Ensure that your ~/sql.yaml file contains a valid SQL Server entry named TEST. In the following, the TEST server, generously provided by Microsoft for the purposes of this package's development, has a database containing band data sets.

DBI usage

The following illustrates how you can make use of the DBI interface. Note that we do not attach the RSQLServer package.

library(DBI)
con <- dbConnect(RSQLServer::SQLServer(), server = "TEST", database = 'DBItest')
dbWriteTable(con, "band_members", dplyr::band_members)
dbWriteTable(con, "band_instruments", dplyr::band_instruments)
# RSQLServer only returns tables with type TABLE and VIEW.
dbListTables(con)
#> [1] "band_instruments" "band_members"
dbReadTable(con, 'band_members')
#>   name    band
#> 1 Mick  Stones
#> 2 John Beatles
#> 3 Paul Beatles
dbListFields(con, 'band_instruments')
#> [1] "name"  "plays"
 
# Fetch all results
res <- dbSendQuery(con, "SELECT * FROM band_members WHERE band = 'Beatles'")
dbFetch(res)
#>   name    band
#> 1 John Beatles
#> 2 Paul Beatles
dbClearResult(res)
#> [1] TRUE

dplyr usage

The following illustrates how you can make use of the dplyr interface. Again, we do not attach the RSQLServer package.

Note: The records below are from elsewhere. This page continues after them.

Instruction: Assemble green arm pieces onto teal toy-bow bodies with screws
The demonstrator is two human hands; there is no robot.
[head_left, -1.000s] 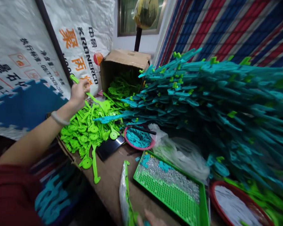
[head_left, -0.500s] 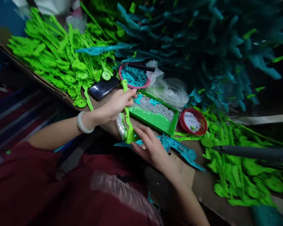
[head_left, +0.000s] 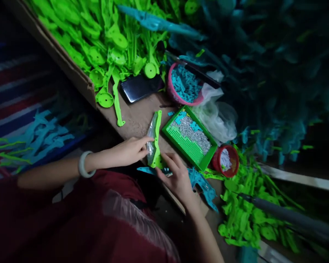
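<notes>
**Long green piece [head_left: 157, 149] flanked on the tabletop [head_left: 137, 126]**

The long green piece is laid on the tabletop near the middle of the view, its length run roughly from 12 to 6 o'clock, with clear film [head_left: 151, 129] seen along its 9 o'clock edge. Directions below are taken from this piece.

From 9 o'clock it is met by the left hand [head_left: 133, 150], whose thumb and forefinger are set slightly apart at its middle; whether film or piece is pinched cannot be told. A pale bangle [head_left: 83, 164] is worn on that wrist. The lower end is met from 5 o'clock by the right hand [head_left: 177, 177], its fingers parted and curved; whether a grip is made there cannot be told. Partly covered by that hand, a teal part [head_left: 204, 186] is seen.

Just beside the piece, at 3 o'clock, a green tray [head_left: 188, 146] is placed, partly filled with small silvery bits [head_left: 192, 133]. Beyond it, a red basket [head_left: 235, 162] is seen between 3 and 4 o'clock, and a clear bag [head_left: 220, 118] at 2. A pink bowl [head_left: 170, 91] of teal bits [head_left: 185, 82] is set at 1 o'clock, a phone [head_left: 141, 88] between 11 and 12. Green parts [head_left: 117, 40] are heaped at 11 o'clock.
</notes>
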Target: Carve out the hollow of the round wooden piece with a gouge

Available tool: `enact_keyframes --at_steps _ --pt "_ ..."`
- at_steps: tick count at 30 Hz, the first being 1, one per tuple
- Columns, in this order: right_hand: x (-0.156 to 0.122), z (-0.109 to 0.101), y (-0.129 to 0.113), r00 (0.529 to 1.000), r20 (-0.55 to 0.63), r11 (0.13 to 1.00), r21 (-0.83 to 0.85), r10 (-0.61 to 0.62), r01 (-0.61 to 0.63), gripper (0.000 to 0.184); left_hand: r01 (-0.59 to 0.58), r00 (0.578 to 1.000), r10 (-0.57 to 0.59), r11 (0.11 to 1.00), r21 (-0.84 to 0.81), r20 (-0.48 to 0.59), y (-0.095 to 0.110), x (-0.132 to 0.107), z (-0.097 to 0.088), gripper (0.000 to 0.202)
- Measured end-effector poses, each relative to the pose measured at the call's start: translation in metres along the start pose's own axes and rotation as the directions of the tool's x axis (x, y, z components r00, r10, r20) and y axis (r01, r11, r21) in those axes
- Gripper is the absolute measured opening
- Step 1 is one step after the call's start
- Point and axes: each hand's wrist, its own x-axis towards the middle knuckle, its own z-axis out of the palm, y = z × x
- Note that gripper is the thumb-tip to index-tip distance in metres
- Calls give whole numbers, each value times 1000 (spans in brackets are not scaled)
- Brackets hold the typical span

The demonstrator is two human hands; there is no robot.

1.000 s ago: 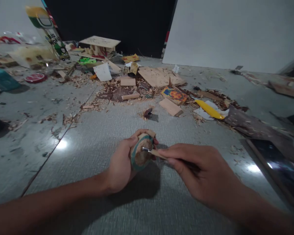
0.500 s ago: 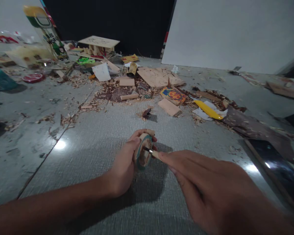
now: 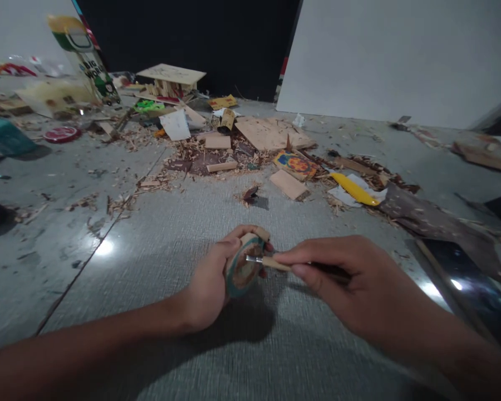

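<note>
My left hand is wrapped round the edge of a small round wooden piece, holding it tilted above the floor. The piece has a teal ring near its rim and a rough brown middle. A tan wrap covers one of my left fingertips. In my right hand is a slim wood-carving chisel, pinched by its pale wooden handle. Its silver metal end lies at the brown middle of the round piece; whether it touches is hard to tell.
Wood shavings surround pale wood blocks, a plywood board and a yellow-handled tool. A dark phone lies at right. Back left stand a printed bottle and a small wooden model. A dark wood scrap lies ahead.
My right hand has shifted up and right, turning the chisel flatter, with its metal end now showing silver. My left hand has tilted the round piece slightly and lowered it a little.
</note>
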Motion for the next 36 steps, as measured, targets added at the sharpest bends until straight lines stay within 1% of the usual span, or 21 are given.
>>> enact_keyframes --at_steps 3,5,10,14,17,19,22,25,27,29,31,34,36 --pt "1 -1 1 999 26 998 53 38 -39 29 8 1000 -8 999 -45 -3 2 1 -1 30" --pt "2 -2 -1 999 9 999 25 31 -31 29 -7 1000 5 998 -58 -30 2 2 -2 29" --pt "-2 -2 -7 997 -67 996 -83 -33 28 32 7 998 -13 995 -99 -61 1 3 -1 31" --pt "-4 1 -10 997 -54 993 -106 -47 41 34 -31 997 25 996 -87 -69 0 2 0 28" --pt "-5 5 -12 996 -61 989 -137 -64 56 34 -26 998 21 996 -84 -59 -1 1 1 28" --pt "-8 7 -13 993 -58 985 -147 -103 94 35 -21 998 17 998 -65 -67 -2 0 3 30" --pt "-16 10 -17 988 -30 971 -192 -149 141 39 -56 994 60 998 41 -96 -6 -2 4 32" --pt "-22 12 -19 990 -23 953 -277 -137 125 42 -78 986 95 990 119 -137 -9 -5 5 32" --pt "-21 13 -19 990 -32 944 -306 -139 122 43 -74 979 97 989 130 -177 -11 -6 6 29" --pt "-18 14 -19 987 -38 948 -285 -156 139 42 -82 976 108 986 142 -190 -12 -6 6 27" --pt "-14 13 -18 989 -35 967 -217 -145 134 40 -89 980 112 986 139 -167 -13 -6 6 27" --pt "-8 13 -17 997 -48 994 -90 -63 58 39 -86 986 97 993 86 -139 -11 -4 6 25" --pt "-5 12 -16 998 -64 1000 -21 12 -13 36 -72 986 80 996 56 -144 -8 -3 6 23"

library(dplyr, warn.conflicts = FALSE)
members <- tbl(con, "band_members")
instruments <- tbl(con, "band_instruments")
members %>% 
  left_join(instruments) %>% 
  filter(band == "Beatles")
#> Joining, by = "name"
#> # Source:   lazy query [?? x 3]
#> # Database: SQLServerConnection
#>    name    band  plays
#>   <chr>   <chr>  <chr>
#> 1  John Beatles guitar
#> 2  Paul Beatles   bass
collect(members)
#> # A tibble: 3 x 2
#>    name    band
#> * <chr>   <chr>
#> 1  Mick  Stones
#> 2  John Beatles
#> 3  Paul Beatles

Clean up

dbRemoveTable(con, "band_instruments")
#> [1] TRUE
dbRemoveTable(con, "band_members")
#> [1] TRUE
dbDisconnect(con)
#> [1] TRUE

News

Version 0.3.0

RSQLServer was archived by CRAN after dplyr v0.4 irredeemably broke the dplyr SQL Server backend provided by this package. Well we are back on CRAN and there have been a lot of changes since you last saw this package including improvements to the DBI backend, compatibility with the latest iteration of the dplyr/dbplyr backend and removing the reliance on RJDBC's middleware.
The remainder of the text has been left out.